-- Exercise objective --
Among these records, tally each line with the word "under"; the answer is that number alone.
╔══
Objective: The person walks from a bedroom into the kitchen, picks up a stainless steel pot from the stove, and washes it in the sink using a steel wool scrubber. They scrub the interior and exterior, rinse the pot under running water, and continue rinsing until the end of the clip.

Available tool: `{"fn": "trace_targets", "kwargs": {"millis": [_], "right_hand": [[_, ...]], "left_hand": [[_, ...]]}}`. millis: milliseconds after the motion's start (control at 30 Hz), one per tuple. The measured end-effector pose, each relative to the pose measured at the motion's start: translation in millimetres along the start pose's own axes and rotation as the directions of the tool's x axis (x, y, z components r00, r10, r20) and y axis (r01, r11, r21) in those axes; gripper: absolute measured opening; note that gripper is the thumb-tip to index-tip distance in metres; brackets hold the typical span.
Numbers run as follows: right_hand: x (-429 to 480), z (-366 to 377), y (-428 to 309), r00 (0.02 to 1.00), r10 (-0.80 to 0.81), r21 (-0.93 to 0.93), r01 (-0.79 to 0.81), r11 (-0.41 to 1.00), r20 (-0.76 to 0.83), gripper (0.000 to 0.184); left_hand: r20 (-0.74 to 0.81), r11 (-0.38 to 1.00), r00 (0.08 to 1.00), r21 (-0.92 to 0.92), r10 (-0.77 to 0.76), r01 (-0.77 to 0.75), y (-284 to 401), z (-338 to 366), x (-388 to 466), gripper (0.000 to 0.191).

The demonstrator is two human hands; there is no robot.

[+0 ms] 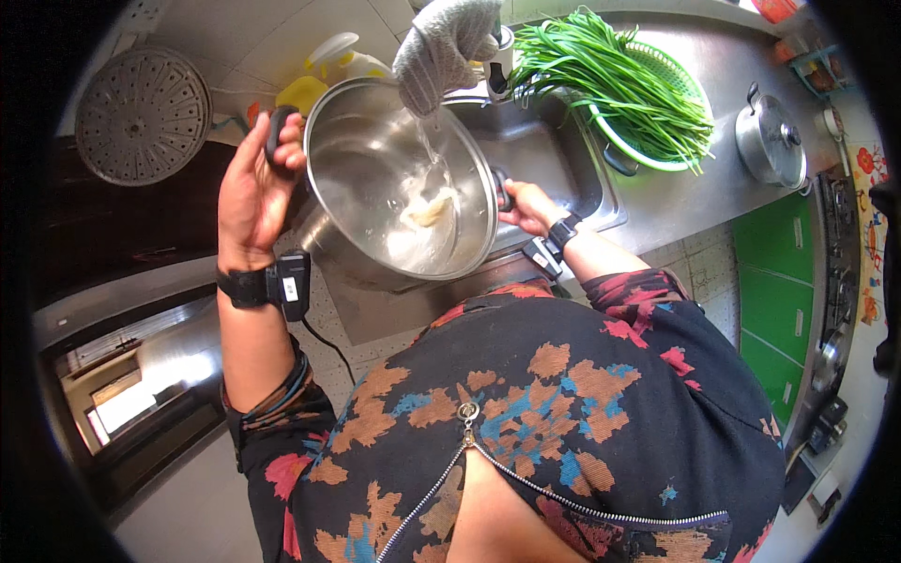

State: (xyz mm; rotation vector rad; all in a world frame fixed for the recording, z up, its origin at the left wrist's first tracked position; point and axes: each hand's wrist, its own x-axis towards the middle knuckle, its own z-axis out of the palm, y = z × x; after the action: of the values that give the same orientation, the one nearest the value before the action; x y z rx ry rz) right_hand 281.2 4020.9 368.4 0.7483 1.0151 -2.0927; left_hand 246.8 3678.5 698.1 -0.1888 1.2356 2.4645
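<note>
A large stainless steel pot (352,190) is tilted over the near side of the sink (556,155). My left hand (253,197) grips its left black handle (280,137), and my right hand (526,207) holds the opposite black handle (501,188). From beneath a grey knitted cloth (443,53) at the tap, a stream of water (429,144) runs into the pot. A pale, yellowish patch (427,210) shows where the water lands; I cannot tell whether it is an object or a reflection.
Green leafy stalks (612,91) fill a green-rimmed basket (697,84) right of the sink. Beyond it stands a lidded pot (771,141) on the steel counter (676,200). A perforated metal disc (144,116) is at the left, and a stove (838,246) lies far right.
</note>
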Motion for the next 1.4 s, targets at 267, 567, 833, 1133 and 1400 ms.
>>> {"fn": "trace_targets", "kwargs": {"millis": [267, 567, 833, 1133, 1400], "right_hand": [[42, -5, 83, 0.866, 0.483, -0.071, -0.477, 0.876, 0.129, 0.019], [38, 24, 122, 0.580, 0.649, -0.169, -0.668, 0.725, 0.492, 0.024], [33, 33, 103, 0.729, 0.604, -0.216, -0.564, 0.797, 0.322, 0.019], [1, -15, -17, 0.997, 0.028, 0.011, -0.029, 1.000, 0.069, 0.028], [-40, -26, -88, 0.947, -0.321, -0.228, 0.307, 0.924, -0.024, 0.030]], "left_hand": [[-0.142, 0.992, 0.982, 0.017, -0.123, 0.126, -4, 61, 89, 0.047], [-0.282, 0.973, 0.932, -0.021, -0.228, 0.231, -4, 89, 108, 0.041], [-0.345, 0.984, 0.922, -0.024, -0.175, 0.178, 14, 85, 81, 0.043], [-0.410, 0.993, 0.911, 0.082, -0.049, 0.090, 0, -1, -7, 0.040], [-0.390, 0.995, 0.921, -0.094, -0.003, -0.036, -72, -96, -29, 0.036]]}}
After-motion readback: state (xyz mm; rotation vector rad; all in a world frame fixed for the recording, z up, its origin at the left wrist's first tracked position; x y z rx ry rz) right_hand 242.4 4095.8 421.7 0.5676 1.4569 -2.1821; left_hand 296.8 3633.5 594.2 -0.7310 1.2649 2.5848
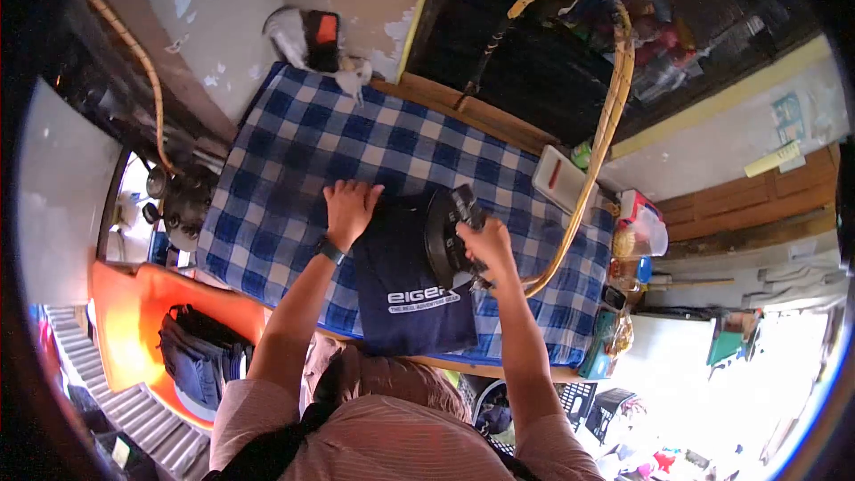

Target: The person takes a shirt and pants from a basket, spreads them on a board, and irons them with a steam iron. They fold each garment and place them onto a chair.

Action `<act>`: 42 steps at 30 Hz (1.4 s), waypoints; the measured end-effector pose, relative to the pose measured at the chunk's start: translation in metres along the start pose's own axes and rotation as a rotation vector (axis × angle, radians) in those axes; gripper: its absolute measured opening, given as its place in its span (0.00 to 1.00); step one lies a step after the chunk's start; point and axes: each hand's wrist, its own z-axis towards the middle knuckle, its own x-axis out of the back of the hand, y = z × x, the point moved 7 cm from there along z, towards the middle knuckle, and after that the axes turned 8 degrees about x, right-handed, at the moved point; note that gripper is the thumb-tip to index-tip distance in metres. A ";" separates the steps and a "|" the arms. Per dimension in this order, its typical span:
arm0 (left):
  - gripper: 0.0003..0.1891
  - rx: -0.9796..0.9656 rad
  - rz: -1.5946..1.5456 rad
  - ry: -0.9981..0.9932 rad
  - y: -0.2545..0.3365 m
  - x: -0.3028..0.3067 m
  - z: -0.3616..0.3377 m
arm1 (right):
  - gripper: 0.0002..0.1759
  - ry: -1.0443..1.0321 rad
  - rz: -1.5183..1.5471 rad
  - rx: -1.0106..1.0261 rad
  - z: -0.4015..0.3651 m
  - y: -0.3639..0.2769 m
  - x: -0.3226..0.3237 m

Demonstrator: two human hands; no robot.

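A dark navy cloth piece (392,321) with a white "EIGER" print lies flat on a blue-and-white checked cover (294,151). My right hand (488,248) is wrapped around the handle of a black iron (439,236), whose base rests on the right part of the cloth and reaches the print's end. A thick yellowish hose (614,98) loops down from above towards the iron. At the cloth's upper left edge, my left hand (349,207) lies flat with its fingers stretched out, holding nothing. It wears a dark wristband (330,249).
An orange chair (125,312) at the left bears a stack of dark cloth pieces (200,356). Along the table's right side stand a white tray (561,176), a red-and-white container (643,223) and small items. A white-and-red object (312,40) sits at the back left corner.
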 end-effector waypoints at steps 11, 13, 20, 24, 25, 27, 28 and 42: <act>0.18 0.019 -0.153 0.040 -0.030 -0.023 -0.011 | 0.17 -0.062 -0.008 0.020 0.039 -0.023 -0.003; 0.18 0.039 -0.293 -0.068 -0.037 -0.008 -0.013 | 0.19 -0.056 -0.061 0.051 0.027 -0.033 -0.005; 0.17 0.143 -0.545 -0.200 -0.050 -0.013 -0.019 | 0.18 -0.081 -0.203 0.141 -0.002 -0.060 -0.046; 0.15 0.427 -0.693 -0.349 -0.056 -0.024 -0.019 | 0.18 -0.074 -0.151 0.089 0.010 -0.057 -0.040; 0.15 0.337 -0.641 -0.321 -0.053 -0.020 -0.014 | 0.18 -0.079 -0.174 0.096 0.008 -0.060 -0.039; 0.16 0.156 -0.519 -0.216 -0.054 -0.021 -0.009 | 0.22 -0.028 -0.273 0.200 0.000 -0.063 -0.043; 0.16 -0.013 -0.387 -0.121 -0.050 -0.019 -0.010 | 0.27 0.013 -0.370 0.295 -0.003 -0.068 -0.045; 0.26 0.374 -0.291 -0.342 -0.058 0.051 -0.168 | 0.24 -0.464 -0.474 0.391 -0.003 -0.141 -0.126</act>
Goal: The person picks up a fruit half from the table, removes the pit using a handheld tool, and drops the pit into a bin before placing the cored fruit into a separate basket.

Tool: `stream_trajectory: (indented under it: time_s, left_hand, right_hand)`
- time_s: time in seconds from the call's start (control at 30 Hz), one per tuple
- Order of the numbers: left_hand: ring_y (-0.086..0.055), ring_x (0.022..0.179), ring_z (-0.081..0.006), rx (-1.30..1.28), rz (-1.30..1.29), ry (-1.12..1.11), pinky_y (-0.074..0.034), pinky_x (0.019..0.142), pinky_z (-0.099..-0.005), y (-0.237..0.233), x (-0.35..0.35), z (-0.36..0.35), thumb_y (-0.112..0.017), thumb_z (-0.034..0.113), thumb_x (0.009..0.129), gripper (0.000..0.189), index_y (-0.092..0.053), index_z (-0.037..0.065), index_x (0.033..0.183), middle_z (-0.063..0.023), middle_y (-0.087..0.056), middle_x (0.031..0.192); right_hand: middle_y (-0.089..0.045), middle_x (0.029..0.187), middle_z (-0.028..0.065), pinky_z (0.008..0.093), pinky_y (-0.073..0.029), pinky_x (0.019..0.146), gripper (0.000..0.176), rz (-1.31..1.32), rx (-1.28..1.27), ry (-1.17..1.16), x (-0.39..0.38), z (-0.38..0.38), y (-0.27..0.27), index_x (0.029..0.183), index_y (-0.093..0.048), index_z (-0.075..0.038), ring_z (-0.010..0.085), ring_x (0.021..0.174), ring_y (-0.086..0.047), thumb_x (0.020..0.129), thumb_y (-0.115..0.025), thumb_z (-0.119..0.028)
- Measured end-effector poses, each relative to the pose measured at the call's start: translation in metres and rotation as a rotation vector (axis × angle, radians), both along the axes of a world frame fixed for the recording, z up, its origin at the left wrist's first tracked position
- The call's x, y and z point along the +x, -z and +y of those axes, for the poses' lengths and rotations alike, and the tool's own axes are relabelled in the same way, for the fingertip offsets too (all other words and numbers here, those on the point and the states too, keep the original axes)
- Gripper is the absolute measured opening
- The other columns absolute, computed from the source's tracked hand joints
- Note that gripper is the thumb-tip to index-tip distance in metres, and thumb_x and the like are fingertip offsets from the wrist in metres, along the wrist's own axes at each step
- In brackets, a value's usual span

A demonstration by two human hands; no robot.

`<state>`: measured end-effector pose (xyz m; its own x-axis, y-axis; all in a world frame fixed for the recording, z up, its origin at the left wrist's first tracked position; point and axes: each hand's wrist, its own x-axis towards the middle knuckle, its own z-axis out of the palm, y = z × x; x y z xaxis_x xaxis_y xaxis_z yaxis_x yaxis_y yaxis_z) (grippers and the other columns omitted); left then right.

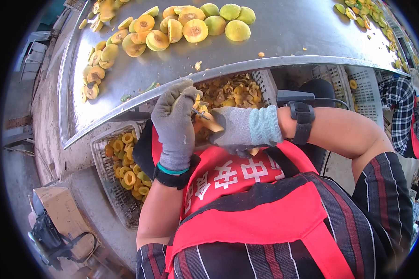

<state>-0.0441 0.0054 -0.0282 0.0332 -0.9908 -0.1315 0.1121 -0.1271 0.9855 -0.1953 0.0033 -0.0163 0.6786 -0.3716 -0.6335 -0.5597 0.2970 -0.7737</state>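
My left hand (174, 123), in a grey glove, is closed on a piece of yellow fruit at the table's front edge. My right hand (237, 128), gloved in grey with a pale blue cuff, is closed round the light wooden handle of a small tool (212, 122). The tool's thin metal end points at the fruit between the hands. Below them, a crate (269, 88) holds many small fruit pieces (233, 93). Halved and whole yellow-green fruits (195, 30) lie on the metal table (284, 44).
Another crate (111, 186) with hollowed fruit halves stands at the left below the table. A cardboard box (63, 209) and a black bag (49, 232) are at the lower left. More fruit (365, 14) lies at the far right, where another person's checked sleeve (400, 111) shows.
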Motion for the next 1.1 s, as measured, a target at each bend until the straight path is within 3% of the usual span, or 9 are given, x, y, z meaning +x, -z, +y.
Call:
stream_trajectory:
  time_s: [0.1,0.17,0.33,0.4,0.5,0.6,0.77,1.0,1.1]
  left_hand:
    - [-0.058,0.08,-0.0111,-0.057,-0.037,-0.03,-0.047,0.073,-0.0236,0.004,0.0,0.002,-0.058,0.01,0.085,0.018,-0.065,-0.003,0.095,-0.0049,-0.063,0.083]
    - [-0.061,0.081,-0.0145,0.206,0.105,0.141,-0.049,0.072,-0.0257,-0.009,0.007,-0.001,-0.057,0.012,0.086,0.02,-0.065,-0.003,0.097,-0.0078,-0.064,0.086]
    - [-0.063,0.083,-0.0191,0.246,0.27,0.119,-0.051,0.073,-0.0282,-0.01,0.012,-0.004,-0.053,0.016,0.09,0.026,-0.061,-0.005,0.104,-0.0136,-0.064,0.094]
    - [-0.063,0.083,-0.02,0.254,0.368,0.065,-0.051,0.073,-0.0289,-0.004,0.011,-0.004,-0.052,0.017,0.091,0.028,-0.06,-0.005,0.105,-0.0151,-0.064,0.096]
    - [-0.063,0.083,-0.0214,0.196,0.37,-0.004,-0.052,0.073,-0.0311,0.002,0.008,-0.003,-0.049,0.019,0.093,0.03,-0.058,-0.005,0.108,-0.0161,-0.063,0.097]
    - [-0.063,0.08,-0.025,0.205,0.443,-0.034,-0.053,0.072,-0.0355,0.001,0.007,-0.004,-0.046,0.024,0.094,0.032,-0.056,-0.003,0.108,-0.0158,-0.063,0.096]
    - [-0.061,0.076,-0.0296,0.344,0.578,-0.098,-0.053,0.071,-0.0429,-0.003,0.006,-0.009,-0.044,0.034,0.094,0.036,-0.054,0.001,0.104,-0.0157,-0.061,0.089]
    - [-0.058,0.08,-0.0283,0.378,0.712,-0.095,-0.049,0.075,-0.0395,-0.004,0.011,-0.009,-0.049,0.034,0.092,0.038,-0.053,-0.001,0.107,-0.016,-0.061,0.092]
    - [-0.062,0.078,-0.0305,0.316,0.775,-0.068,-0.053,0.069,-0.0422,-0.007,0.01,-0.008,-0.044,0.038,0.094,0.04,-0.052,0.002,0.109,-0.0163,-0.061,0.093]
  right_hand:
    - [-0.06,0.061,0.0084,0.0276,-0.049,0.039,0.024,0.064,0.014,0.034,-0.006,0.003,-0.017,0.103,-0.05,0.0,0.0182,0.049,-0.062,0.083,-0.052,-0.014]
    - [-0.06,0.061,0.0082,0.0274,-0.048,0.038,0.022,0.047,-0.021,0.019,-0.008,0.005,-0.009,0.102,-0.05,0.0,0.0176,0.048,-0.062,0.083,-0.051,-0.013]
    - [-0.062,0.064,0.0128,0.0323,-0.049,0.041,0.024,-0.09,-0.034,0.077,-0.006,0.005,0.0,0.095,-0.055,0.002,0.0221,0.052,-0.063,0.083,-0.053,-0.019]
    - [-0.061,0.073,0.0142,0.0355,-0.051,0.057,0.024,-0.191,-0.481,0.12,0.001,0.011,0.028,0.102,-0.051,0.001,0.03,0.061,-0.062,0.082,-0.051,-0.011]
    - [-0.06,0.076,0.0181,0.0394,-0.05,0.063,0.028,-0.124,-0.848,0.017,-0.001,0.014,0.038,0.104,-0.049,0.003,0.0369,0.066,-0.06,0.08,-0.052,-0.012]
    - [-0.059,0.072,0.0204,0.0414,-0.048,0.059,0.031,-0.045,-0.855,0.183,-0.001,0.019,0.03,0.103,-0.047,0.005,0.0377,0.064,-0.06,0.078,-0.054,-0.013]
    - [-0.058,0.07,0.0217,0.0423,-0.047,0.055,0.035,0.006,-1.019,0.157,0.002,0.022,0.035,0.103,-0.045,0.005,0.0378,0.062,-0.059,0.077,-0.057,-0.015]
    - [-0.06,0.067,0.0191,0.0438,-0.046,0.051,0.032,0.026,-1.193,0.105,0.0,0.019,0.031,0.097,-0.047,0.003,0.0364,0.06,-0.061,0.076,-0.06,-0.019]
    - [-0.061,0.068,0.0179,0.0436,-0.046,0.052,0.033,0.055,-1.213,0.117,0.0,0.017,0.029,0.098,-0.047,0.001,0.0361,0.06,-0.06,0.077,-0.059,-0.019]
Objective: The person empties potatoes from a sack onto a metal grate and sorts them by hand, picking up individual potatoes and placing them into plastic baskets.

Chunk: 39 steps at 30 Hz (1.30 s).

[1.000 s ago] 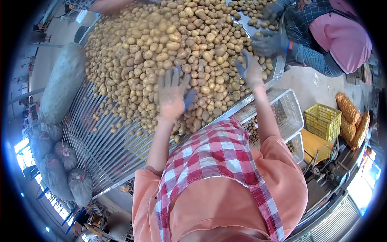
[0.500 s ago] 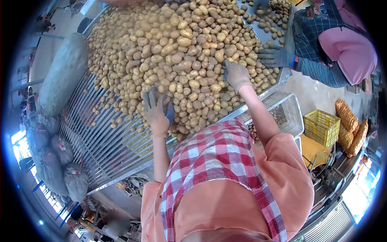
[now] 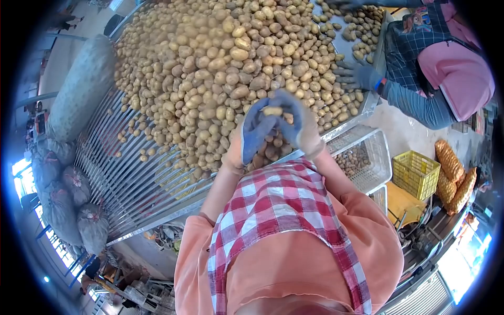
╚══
-- Result for this exercise --
2